Indiana Daily Student

COLUMN: The Catholic Church needs a change in culture


Pope Francis publicly acknowledged the sexual abuse of nuns by Catholic priests and bishops for the first time Feb. 5. 

Although his statements are a step in the right direction, he is not doing enough to remedy the Church's problems.

His comments were in response to a reporter’s question about an article in a Vatican magazine about the abuse of nuns within the Catholic Church.

“We feel a little disappointed that it has to be the media who has to press the church and the pope to comment," Zuzanna Flisowska, an individual who advocates for more female participation in the Catholic Church said.

This mentality of only acting when provoked does not bode well for the church’s ability to generate reform on its own.

Moreover, the pope’s comments have also been tempered by the Vatican, which reduces their significance. The pope’s spokesperson, Alessandro Gisotti, clarified that the pope’s description of “sexual slavery” in one congregation was actually merely “manipulation.”

Aside from these efforts to downplay the pope’s comments, many have questioned his intentions to make real change within the church to prevent sexual abuse in the future.

“Should more be done? Yes,” the pope said. “Do we have the will? Yes. But it is a path that we have already begun.”

Will the pope take action on sexual abuse in the church, not only against nuns, but also against children and young men?

The pope is the single person with the authority to make change and take immediate action. In fall of 2018, the pope fired two Chilean priests in response to a sex abuse scandal. 

This weekend he expelled Theodore McCarrick, the cardinal and archbishop of Washington, amid accusations of sexual abuse. This action seems to be the first time a cardinal has been expelled for sexual abuse and the first time an American cardinal has been defrocked.

Although the threat of punishment may deter abuse, perpetrators may merely go deeper underground and take more extreme measures to ensure secrecy. What the church needs is a change in culture.

When the child sex abuse scandal emerged in the 1990s, multiple reports emerged that revealed priests abusing nuns. Many examples came from Africa due to the HIV/AIDS crisis, where priests who feared HIV infection considered nuns to be “safe sexual partners.” 

These abuses have been known within the church for a long time, and many are impatient for change. Even though the abuse of nuns gets less attention than the abuse of children and young men, it is not new. 

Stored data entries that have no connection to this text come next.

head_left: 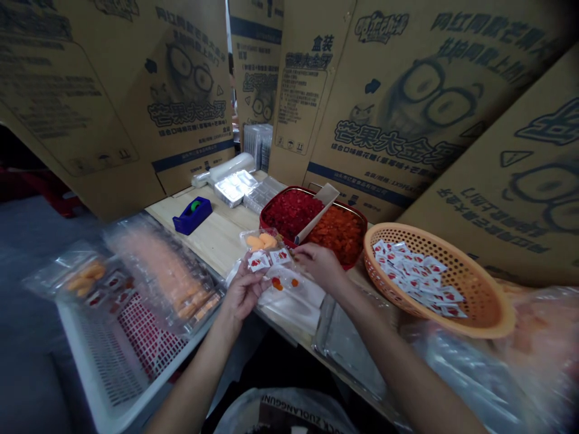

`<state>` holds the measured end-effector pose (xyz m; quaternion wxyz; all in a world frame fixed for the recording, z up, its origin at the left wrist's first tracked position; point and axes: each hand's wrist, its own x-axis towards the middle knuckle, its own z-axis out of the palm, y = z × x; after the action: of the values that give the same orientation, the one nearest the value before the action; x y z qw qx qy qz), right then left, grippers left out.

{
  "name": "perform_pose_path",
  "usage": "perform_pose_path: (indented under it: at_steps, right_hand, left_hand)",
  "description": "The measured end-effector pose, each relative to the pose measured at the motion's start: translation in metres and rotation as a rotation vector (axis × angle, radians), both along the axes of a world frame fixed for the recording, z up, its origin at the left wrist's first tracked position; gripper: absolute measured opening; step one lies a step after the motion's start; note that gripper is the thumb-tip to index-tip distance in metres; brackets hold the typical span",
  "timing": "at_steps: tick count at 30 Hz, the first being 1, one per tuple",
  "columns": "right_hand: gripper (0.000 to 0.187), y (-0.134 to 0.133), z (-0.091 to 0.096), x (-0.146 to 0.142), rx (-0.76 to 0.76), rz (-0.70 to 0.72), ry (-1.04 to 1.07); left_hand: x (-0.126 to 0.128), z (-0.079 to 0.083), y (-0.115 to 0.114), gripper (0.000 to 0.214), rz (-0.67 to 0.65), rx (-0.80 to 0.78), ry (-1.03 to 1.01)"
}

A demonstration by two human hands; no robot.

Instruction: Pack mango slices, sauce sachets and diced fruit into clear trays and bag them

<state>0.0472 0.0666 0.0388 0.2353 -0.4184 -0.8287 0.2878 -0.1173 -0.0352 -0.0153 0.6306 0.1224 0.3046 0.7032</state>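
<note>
My left hand (246, 293) and my right hand (319, 266) grip the upper edges of a clear plastic bag (294, 301) on the wooden table top (212, 241). Small orange and red fruit pieces (284, 283) lie in the bag. Two white sachets with red print (269, 259) show at its mouth, between my hands. Just behind them is a clear packet of orange pieces (260, 241). A red tray (312, 223) holds red pieces on one side and orange pieces on the other, with a wooden scoop (316, 212) resting in it.
An orange plastic basket (438, 280) of white sachets stands to the right. A white crate (131, 325) of filled bags sits at left. Farther back are a blue tape dispenser (192, 215) and foil trays (233, 188). Large flattened cardboard boxes (384, 102) stand behind the table.
</note>
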Motion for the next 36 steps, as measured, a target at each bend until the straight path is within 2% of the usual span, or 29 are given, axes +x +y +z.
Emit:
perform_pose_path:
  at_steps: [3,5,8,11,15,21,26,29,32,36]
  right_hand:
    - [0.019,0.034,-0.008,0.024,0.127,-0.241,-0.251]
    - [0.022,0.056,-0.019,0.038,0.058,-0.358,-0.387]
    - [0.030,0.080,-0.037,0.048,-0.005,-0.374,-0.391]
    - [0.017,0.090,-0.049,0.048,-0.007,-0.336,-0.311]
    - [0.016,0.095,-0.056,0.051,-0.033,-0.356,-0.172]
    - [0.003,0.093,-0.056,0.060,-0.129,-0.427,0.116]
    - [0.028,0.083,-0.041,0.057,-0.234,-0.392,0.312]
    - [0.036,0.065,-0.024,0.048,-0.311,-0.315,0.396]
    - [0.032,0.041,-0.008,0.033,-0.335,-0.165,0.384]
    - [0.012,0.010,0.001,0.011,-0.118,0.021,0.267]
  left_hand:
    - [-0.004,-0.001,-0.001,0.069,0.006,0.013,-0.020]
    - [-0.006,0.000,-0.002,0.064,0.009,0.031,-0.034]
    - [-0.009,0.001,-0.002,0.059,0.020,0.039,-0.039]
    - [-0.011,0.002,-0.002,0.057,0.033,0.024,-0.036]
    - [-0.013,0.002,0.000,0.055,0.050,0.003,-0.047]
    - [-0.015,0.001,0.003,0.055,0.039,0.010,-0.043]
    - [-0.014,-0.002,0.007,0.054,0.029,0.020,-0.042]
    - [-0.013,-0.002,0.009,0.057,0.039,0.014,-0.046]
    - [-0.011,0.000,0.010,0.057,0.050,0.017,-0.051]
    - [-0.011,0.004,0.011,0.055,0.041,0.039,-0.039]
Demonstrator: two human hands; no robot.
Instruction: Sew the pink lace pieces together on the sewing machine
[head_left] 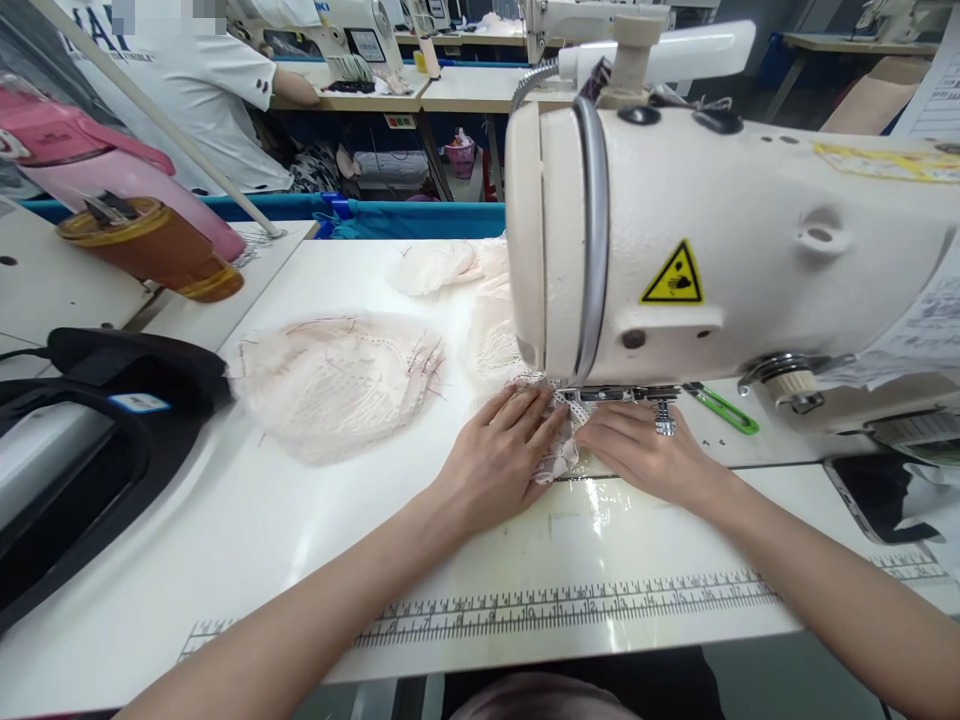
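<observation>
The left hand [501, 452] lies flat with the fingers stretched out. It presses the lace [561, 458] down on the tabletop [247, 520] and does not grip it. The right hand [643, 452] does the same from the other side, palm down, fingers relaxed and pointing to the foot [616, 395] of the machine [712, 230].

The lace lies between the two hands, near the middle of the tabletop, and its far end is under the foot. I cannot see the needle itself.

The fingertips of both hands are just beside the foot, and I think this is the main danger. If the cloth is fed and a finger goes with it, the needle could hit the finger. The lace is thin and bunched between the hands, so uneven pressure could fold it and the seam could run crooked.

A pile [337, 385] of similar pieces lies near the left hand, toward the left side of the tabletop. Green snips [722, 408] lie beside the right hand, under the machine. A loose edge or the snips could be pulled in by the right wrist.
</observation>
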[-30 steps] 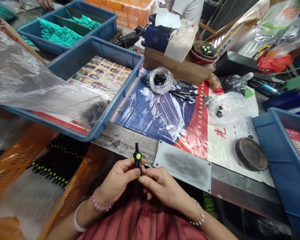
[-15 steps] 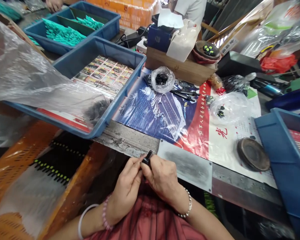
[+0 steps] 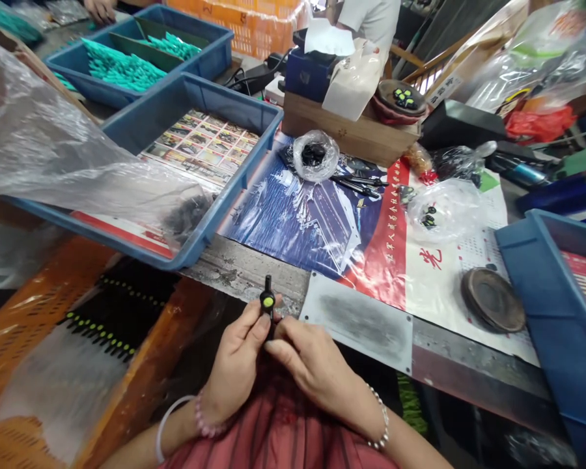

And yet the abuse of nuns continues to the present. An investigation by the Associated Press in July 2018 documented nuns’ accounts of sexual abuse after decades of silence.

Just months before the Chilean scandal, a former Vatican ambassador to the U.S. accused Francis of being aware of sexual misconduct allegations against a former D.C. archbishop long before the archbishop’s removal.

Nonetheless, the positive effect of his comments are that they encourage victims to speak up and come forward.

Real change won’t take place until the Vatican takes action on the pope’s words. Getting there requires us to hold the pope accountable for making systemic change.